MOVIE REVIEW: Surviving Confession
SURVIVING CONFESSION—3 STARS
I don’t know how many Catholics are walking through this movie classroom, but if your impression of the holy sacrament of reconciliation looks and sounds like Steven Colbert’s “Midnight Confessions” bit on The Late Show, you are not all that far off according to Surviving Confession from director Matthew Tibbenham. There is a peculiar yet fascinating internal and external posturing match occurring between what is inane and what is spiritual that cannot be denied. Imagine the scenario, if you will.
LESSON #1: WHAT IT’S LIKE IN THAT LITTLE ROOM — You, the participant, have mustered the courage to come forward and willingly confess your mistakes in strict privacy. Juggling guilt and honesty, you find yourself face-to-face with a trustworthy figure of godly representation. That priest is there to listen without judgment, yet they now know intimate details. Even though “the seal of confession is absolute,” you have to shake hands and exchange pleasantries with this person when you leave the room and life goes on. This resulting absolution is meant to be a gift from the church, but not feeling some level of shame in doing so seems impossible.
Now imagine you’re the priest in this exchange. You have to both witness and share this wrenching process and ordeal repeatedly, with every visitor on every occasion, and remain unflappable and restrained in doing so. Who has it harder now? Breaking the fourth wall and spilling waterfalls of internal monologue, Surviving Confession pokes and prods the person who is supposed to be the pillar of strength. The film debuted July 30th on VOD platforms.
Nymphomaniac Vol. 1 actor Clayton Nemrow’s Father Morris is meant to be that man. He is the spiritual sponge soaking up the regurgitation of sins for years now. What used to carry odd pleasure that led to sterile gossip has become abrasive to the reverend’s patience. Father Morris chose this life of sacrifice, but questions whether it’s worth it anymore. Looking us in the eye and detailing his assertions, the crassness and exhaustion couldn’t be more clear, and Nemrow’s performance nails that exacerbated weight. His pointed monologues and irked unraveling raises our eyebrows and capture our immediate attention.
The hardest present button-pusher of this rapid deterioration is the troubled teen Amber, played with acidic bubble by Jessica Lynn Parsons. Crudely claiming she’s killed someone and cussing up a storm, she seems to be making a mockery of the activity. The wise side of Father Morris plays along with the doubts. He thinks he can beat her immature wit and not fall for her competitive games that try to pry and challenge so-called truths. Even the belligerence you see coming or see through can still wear down wills.
LESSON #2: HOW LONG CAN ONE TOLERATED POOR EFFORT OR RETURNS — Parishioner after parishioner, including an adulterous love triangle between a married couple (Kevin Ging and Jayne Marin) and a guilty mistress (Sarah Schreiber), come to the confessional just to say they tried. What’s the point when no one wants the help? The repetition is the bother. They’ll complete their tidy prayers of penance halfheartedly or less and end up right back with the same errors. Many on Father Morris’ watch do not attempt full redemption or corrective change. This adds to his growing disappointment in both the world and his lot in life.

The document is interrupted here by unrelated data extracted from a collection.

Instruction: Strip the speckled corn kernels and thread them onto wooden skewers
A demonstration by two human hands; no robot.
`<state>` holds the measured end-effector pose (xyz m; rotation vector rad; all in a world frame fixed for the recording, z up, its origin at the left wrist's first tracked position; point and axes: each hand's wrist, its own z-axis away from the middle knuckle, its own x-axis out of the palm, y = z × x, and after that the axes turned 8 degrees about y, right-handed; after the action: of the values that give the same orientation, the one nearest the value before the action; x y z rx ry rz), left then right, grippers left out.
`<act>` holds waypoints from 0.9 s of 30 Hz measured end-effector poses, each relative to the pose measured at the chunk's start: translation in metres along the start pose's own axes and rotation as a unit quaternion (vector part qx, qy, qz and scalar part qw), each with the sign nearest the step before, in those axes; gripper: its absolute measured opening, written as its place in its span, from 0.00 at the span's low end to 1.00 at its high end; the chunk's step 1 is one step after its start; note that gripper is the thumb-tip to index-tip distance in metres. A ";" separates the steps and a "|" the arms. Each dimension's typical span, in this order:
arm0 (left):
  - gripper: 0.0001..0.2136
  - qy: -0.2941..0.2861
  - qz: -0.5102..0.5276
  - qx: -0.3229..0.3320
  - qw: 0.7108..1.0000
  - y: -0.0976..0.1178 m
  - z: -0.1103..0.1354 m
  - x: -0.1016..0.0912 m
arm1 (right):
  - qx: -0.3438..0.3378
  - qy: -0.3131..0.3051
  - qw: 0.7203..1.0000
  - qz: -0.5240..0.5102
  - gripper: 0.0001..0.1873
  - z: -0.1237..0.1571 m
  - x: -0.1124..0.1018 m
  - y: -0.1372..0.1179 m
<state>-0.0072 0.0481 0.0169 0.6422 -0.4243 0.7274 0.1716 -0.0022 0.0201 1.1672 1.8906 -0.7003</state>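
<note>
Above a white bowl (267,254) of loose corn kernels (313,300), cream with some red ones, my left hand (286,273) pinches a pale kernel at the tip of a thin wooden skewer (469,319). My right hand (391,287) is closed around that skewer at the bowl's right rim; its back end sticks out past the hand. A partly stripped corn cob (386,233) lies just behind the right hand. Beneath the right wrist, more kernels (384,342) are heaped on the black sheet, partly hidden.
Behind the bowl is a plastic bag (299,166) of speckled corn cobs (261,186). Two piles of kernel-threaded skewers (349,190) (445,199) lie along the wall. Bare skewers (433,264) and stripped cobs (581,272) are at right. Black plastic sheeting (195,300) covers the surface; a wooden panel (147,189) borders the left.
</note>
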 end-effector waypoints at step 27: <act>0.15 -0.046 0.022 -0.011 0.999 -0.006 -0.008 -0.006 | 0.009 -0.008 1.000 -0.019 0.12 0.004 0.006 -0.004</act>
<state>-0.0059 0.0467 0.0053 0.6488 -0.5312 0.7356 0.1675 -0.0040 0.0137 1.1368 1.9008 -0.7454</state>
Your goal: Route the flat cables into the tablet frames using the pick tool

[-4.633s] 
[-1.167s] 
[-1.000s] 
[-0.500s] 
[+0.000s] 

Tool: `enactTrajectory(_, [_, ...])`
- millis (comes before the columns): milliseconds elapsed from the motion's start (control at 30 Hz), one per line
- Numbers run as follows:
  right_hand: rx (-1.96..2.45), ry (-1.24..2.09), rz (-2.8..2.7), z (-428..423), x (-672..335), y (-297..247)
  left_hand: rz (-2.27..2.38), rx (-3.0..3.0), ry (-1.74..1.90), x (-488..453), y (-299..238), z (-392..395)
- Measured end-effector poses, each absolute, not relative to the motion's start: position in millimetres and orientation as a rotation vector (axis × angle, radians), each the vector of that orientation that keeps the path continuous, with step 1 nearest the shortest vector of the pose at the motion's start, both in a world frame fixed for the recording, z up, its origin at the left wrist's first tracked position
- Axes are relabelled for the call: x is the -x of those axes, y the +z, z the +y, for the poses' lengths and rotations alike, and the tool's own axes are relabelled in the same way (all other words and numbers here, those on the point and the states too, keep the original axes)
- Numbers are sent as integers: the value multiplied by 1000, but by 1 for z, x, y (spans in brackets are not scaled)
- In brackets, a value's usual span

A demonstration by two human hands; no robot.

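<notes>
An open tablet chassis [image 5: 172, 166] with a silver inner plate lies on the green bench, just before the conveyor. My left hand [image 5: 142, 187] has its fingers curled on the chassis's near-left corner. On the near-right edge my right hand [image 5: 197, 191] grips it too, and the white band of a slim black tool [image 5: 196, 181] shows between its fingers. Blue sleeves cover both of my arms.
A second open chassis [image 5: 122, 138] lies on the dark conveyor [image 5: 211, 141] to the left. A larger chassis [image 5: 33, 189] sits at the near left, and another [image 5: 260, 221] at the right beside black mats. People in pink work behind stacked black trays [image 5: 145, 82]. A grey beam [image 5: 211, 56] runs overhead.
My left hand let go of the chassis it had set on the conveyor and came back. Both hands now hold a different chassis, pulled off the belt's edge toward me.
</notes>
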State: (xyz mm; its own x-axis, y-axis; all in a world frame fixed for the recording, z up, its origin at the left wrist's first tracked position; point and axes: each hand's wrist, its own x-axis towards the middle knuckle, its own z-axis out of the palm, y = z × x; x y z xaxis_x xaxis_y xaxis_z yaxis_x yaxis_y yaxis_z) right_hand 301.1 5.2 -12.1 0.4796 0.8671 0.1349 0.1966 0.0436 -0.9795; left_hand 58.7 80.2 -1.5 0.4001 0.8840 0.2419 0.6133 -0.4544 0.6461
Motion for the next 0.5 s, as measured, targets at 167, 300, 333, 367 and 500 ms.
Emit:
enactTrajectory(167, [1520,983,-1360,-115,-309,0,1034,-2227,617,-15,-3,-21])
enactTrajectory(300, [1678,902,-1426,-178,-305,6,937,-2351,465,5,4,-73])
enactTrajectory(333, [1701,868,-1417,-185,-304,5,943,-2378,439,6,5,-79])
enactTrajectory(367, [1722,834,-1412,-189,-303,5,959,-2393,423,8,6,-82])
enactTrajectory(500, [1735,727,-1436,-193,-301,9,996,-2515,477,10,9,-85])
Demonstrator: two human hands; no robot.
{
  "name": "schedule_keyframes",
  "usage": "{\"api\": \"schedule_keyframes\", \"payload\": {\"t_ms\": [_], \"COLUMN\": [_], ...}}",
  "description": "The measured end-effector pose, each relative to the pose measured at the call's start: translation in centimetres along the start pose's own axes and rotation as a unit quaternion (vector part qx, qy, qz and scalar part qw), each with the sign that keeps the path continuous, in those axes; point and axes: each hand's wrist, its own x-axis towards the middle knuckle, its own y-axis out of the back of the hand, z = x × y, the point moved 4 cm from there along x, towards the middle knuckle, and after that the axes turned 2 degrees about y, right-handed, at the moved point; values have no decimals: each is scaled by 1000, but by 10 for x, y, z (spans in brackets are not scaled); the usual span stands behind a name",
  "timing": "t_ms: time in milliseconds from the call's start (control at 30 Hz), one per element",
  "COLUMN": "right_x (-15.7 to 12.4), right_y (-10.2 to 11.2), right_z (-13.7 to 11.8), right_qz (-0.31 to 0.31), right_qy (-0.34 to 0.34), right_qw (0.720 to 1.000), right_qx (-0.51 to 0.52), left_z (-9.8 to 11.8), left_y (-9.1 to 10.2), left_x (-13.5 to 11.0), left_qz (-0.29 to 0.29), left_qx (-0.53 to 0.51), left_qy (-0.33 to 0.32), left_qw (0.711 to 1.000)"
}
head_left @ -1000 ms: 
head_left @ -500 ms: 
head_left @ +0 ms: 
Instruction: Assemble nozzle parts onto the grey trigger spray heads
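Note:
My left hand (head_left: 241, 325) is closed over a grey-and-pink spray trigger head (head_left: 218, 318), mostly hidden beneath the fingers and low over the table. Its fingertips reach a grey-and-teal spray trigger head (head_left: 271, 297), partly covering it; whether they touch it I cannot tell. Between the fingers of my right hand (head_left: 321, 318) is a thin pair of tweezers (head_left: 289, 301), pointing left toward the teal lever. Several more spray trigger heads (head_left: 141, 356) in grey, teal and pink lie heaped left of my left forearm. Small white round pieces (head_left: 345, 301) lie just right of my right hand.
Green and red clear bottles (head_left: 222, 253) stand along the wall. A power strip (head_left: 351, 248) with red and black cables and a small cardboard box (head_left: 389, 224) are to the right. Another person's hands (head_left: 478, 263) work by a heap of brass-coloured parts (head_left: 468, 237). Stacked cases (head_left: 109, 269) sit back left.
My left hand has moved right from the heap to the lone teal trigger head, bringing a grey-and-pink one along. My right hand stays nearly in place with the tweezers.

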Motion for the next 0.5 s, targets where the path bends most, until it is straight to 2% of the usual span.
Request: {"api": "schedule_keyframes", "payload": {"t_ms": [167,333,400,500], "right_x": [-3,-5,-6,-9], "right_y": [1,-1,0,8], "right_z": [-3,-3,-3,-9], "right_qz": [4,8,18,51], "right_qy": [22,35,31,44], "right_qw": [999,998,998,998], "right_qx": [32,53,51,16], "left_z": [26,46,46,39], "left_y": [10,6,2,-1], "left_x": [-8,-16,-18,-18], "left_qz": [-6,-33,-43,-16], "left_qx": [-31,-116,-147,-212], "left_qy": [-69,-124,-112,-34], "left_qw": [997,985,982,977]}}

LESSON #3: APPROPRIATE VS. INAPPROPRIATE — Like the wild swings of actions and intentions acted on by the core characters, Surviving Confession skirts the boundaries of this lesson’s contest. More than a little of Tibbenham’s movie is off-kilter and out-of-bounds, but that’s the point. Someone’s blasphemy alarm is going to launch if they take this movie too seriously. Still, even by satire standards, too many walls fall a little too easily and too many guarded principles get splintered. The power is in the talk and folks here talk hard.
The biting commentary of Surviving Confession makes for a wringer of self-reflection versus outward honesty. Writer Nathan Shane Miller, in his debut feature, penned this standoff of unhinged patronizing. The million-dollar line of his script is the big question of whether Father Morris can be “a bad priest but still a good man.” With each revealed secret, the debate rages and the language piles on to turn inner musings into brash outward disdain. Director Matthew Tibbenham charges Nemrow and Parsons to echo that growing rage. Staying tight and shrewd, Tibbenham effectively creates a precarious single-setting picture. The result is a trying yet damn interesting jaunt through prickly pressures and uncomfortable themes.